** Opening Dataset excerpt block **

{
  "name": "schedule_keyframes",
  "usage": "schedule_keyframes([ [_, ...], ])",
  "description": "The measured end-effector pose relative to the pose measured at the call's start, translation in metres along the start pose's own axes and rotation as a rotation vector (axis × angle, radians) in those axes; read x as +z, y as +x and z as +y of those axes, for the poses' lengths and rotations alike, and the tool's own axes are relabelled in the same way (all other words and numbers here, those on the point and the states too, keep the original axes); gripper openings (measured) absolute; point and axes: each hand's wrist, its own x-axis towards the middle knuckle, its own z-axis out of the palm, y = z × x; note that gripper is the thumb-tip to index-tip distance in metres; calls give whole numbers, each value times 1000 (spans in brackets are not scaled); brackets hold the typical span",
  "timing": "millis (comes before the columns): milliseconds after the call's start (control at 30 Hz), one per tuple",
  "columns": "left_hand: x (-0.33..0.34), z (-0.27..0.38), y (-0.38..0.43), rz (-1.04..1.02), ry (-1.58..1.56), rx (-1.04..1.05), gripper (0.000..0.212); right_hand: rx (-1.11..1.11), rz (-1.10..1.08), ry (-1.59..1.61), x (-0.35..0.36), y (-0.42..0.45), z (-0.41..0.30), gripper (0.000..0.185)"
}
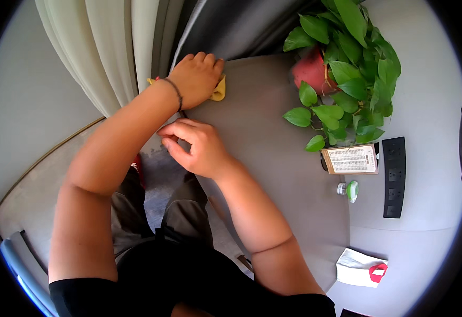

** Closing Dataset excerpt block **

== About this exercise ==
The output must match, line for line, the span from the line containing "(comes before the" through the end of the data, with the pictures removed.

== Finished exercise ==
  "timing": "millis (comes before the columns): milliseconds after the call's start (control at 30 Hz), one per tuple",
  "columns": "left_hand: x (-0.33..0.34), z (-0.27..0.38), y (-0.38..0.43), rz (-1.04..1.02), ry (-1.58..1.56), rx (-1.04..1.05), gripper (0.000..0.212); right_hand: rx (-1.11..1.11), rz (-1.10..1.08), ry (-1.59..1.61), x (-0.35..0.36), y (-0.42..0.45), z (-0.41..0.30), gripper (0.000..0.185)"
}

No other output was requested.